• **TASK DIRECTIONS**
A faithful, complete copy of the entries is the sole expected answer.

• **STUDY MATERIAL**
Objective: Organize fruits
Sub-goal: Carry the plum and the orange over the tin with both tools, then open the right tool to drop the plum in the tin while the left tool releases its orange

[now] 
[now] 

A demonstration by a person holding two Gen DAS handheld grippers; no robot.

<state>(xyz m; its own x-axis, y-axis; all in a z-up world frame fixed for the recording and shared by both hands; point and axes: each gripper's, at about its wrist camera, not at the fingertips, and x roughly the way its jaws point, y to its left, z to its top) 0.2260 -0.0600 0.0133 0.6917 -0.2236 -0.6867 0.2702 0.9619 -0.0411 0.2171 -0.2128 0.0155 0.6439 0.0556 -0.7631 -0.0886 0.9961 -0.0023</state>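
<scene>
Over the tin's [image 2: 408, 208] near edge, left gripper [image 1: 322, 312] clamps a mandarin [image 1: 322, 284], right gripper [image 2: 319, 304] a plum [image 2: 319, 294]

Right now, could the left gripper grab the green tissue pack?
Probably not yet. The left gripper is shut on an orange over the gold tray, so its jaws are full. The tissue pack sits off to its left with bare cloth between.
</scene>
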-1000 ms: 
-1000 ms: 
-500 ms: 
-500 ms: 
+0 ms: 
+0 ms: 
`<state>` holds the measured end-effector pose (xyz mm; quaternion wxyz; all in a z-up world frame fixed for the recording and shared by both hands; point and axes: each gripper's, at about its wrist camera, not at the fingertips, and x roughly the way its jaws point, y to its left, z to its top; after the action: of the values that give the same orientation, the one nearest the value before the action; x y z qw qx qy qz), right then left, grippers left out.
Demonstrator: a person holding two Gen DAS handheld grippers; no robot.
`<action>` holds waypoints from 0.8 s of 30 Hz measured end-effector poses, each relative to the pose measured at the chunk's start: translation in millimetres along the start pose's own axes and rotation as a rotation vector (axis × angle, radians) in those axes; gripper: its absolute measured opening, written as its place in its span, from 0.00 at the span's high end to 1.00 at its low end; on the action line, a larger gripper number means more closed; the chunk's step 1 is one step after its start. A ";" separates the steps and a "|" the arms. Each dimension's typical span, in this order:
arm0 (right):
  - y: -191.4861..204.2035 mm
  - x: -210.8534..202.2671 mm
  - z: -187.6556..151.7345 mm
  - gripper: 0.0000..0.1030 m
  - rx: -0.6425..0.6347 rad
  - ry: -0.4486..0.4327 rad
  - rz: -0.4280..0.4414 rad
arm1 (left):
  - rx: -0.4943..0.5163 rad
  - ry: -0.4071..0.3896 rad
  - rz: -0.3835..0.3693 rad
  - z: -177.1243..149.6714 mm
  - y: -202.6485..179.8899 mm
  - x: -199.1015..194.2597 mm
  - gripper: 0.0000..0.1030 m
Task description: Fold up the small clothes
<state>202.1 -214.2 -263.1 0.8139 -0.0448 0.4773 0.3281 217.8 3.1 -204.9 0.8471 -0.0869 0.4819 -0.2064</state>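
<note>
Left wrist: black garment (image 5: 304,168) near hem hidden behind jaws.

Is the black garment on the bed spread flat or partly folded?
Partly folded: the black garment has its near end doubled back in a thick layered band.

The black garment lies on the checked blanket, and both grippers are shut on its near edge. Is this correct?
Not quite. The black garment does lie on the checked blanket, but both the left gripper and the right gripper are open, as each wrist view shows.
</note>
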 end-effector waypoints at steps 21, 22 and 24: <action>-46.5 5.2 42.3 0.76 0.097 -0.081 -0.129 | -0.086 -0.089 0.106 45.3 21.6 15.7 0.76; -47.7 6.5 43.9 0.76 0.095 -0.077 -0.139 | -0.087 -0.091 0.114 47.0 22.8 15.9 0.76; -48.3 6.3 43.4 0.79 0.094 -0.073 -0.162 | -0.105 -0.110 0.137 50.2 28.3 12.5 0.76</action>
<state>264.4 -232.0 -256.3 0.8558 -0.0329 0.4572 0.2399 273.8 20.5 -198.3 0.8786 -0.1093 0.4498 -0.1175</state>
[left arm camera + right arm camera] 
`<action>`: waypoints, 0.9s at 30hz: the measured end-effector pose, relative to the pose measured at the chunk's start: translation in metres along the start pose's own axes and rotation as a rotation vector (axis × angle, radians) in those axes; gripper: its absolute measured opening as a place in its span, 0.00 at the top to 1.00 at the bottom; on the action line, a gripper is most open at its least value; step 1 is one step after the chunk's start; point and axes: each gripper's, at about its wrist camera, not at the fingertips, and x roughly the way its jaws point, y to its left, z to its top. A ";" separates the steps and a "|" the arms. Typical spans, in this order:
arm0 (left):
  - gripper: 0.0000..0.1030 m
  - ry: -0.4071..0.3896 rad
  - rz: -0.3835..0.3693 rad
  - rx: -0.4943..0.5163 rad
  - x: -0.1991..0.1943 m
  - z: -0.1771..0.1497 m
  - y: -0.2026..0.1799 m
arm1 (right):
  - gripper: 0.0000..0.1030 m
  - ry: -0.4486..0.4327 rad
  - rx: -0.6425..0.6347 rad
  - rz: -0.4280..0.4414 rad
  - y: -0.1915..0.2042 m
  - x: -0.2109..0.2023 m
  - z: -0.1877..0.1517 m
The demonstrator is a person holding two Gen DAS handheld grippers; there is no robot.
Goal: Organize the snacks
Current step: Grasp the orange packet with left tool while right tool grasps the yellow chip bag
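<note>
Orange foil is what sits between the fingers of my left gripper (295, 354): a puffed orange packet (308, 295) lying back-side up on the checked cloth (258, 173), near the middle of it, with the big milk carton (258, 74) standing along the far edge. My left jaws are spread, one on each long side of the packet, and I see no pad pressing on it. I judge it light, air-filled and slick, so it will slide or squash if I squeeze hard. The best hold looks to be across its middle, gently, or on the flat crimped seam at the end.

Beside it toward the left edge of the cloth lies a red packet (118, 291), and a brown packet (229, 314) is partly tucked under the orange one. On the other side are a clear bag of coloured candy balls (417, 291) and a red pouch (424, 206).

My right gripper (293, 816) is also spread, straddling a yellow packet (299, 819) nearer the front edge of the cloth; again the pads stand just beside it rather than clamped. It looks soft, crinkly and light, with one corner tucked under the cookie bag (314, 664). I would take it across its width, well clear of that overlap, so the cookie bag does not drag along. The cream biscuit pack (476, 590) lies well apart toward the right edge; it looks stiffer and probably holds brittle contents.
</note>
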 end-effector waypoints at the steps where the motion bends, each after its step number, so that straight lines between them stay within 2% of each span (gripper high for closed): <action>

• **RESPONSE AREA**
Objective: Organize fruits
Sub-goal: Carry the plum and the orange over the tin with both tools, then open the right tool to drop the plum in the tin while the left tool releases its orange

[now] 
[now] 

A demonstration by a person holding two Gen DAS handheld grippers; no robot.

<state>(xyz m; its own x-axis, y-axis; all in a z-up world frame fixed for the recording and shared by both hands; point and axes: each gripper's, at about its wrist camera, not at the fingertips, and x roughly the way its jaws point, y to its left, z to its top) 0.2260 -0.0600 0.0133 0.6917 -0.2236 -0.6867 0.2702 0.9619 -0.0411 0.2171 -0.2128 0.0155 0.6439 0.0556 -0.7631 -0.0886 0.9961 -0.0023</state>
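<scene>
Over the tin's [image 2: 408, 208] near edge, left gripper [image 1: 322, 312] clamps a mandarin [image 1: 322, 284], right gripper [image 2: 319, 304] a plum [image 2: 319, 294]

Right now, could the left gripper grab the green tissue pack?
Probably not yet. The left gripper is shut on an orange over the gold tray, so its jaws are full. The tissue pack sits off to its left with bare cloth between.
</scene>
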-1000 ms: 
-1000 ms: 
-500 ms: 
-500 ms: 
+0 ms: 
+0 ms: 
`<state>` holds the measured end-effector pose (xyz mm; quaternion wxyz; all in a z-up world frame fixed for the recording and shared by both hands; point and axes: each gripper's, at about its wrist camera, not at the fingertips, and x roughly the way its jaws point, y to its left, z to its top; after the action: of the values that give the same orientation, the one nearest the value before the action; x y z qw qx qy qz), right then left, grippers left out.
Demonstrator: a person holding two Gen DAS handheld grippers; no robot.
`<action>` holds waypoints from 0.8 s of 30 Hz measured end-effector poses, each relative to the pose measured at the chunk's start: translation in millimetres along the start pose's own axes and rotation as a rotation vector (axis × angle, radians) in those axes; gripper: its absolute measured opening, written as its place in its span, from 0.00 at the span's high end to 1.00 at its low end; on the action line, a larger gripper number means more closed; the chunk's step 1 is one step after its start. A ";" separates the steps and a "|" the arms. Each dimension's typical span, in this order:
arm0 (right):
  - y: -191.4861..204.2035 mm
  - x: -210.8534..202.2671 mm
  - z: -187.6556..151.7345 mm
  - gripper: 0.0000..0.1030 m
  - rx: -0.6425..0.6347 rad
  - ry: -0.4486..0.4327 rad
  - rz: -0.4280..0.4414 rad
arm1 (left):
  - rx: -0.4943..0.5163 rad
  - ry: -0.4071..0.3896 rad
  - rz: -0.3835..0.3693 rad
  - z: -177.1243..149.6714 mm
  - y: -202.6485..179.8899 mm
  - x: -199.1015..194.2597 mm
  - gripper: 0.0000..0.1030 m
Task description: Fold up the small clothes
<state>202.1 -214.2 -263.1 0.8139 -0.0448 0.4773 0.3281 217.8 3.1 -204.9 0.8471 -0.0869 0.4819 -0.2064</state>
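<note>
Left wrist: black garment (image 5: 304,168) near hem hidden behind jaws.

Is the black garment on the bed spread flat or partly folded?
Partly folded: the black garment has its near end doubled back in a thick layered band.

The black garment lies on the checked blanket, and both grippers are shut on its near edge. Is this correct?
Not quite. The black garment does lie on the checked blanket, but both the left gripper and the right gripper are open, as each wrist view shows.
</note>
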 end-effector waypoints at steps 21, 22 and 24: <action>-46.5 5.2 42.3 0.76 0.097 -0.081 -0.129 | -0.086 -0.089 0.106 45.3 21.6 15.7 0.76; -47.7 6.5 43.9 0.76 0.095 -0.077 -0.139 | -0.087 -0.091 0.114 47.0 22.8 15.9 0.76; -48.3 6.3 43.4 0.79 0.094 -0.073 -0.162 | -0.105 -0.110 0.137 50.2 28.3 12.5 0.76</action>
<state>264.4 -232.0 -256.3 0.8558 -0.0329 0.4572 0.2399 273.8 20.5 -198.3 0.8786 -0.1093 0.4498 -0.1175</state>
[left arm camera + right arm camera] 
`<action>`: waypoints, 0.9s at 30hz: the measured end-effector pose, relative to the pose measured at the chunk's start: translation in metres along the start pose's own axes and rotation as a rotation vector (axis × angle, radians) in those axes; gripper: its absolute measured opening as a place in its span, 0.00 at the top to 1.00 at the bottom; on the action line, a gripper is most open at its least value; step 1 is one step after the chunk's start; point and axes: each gripper's, at about its wrist camera, not at the fingertips, and x roughly the way its jaws point, y to its left, z to its top. A ";" separates the steps and a "|" the arms. Typical spans, in this order:
arm0 (left):
  - gripper: 0.0000..0.1030 m
  - ry: -0.4071..0.3896 rad
  - rz: -0.3835..0.3693 rad
  - rx: -0.4943..0.5163 rad
  - x: -0.1991..0.1943 m
  - z: -0.1771..0.1497 m
  - y: -0.2026..0.1799 m
arm1 (right):
  - gripper: 0.0000..0.1030 m
  - ry: -0.4486..0.4327 rad
  - rx: -0.6425..0.6347 rad
  - rz: -0.4280..0.4414 rad
  - y: -0.1915..0.2042 m
  - x: -0.2109..0.2023 m
  - z: -0.1877..0.1517 m
The demonstrator is a person holding two Gen DAS handheld grippers; there is no robot.
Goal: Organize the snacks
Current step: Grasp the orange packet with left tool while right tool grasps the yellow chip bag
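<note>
Orange foil is what sits between the fingers of my left gripper (295, 354): a puffed orange packet (308, 295) lying back-side up on the checked cloth (258, 173), near the middle of it, with the big milk carton (258, 74) standing along the far edge. My left jaws are spread, one on each long side of the packet, and I see no pad pressing on it. I judge it light, air-filled and slick, so it will slide or squash if I squeeze hard. The best hold looks to be across its middle, gently, or on the flat crimped seam at the end.

Beside it toward the left edge of the cloth lies a red packet (118, 291), and a brown packet (229, 314) is partly tucked under the orange one. On the other side are a clear bag of coloured candy balls (417, 291) and a red pouch (424, 206).

My right gripper (293, 816) is also spread, straddling a yellow packet (299, 819) nearer the front edge of the cloth; again the pads stand just beside it rather than clamped. It looks soft, crinkly and light, with one corner tucked under the cookie bag (314, 664). I would take it across its width, well clear of that overlap, so the cookie bag does not drag along. The cream biscuit pack (476, 590) lies well apart toward the right edge; it looks stiffer and probably holds brittle contents.
</note>
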 end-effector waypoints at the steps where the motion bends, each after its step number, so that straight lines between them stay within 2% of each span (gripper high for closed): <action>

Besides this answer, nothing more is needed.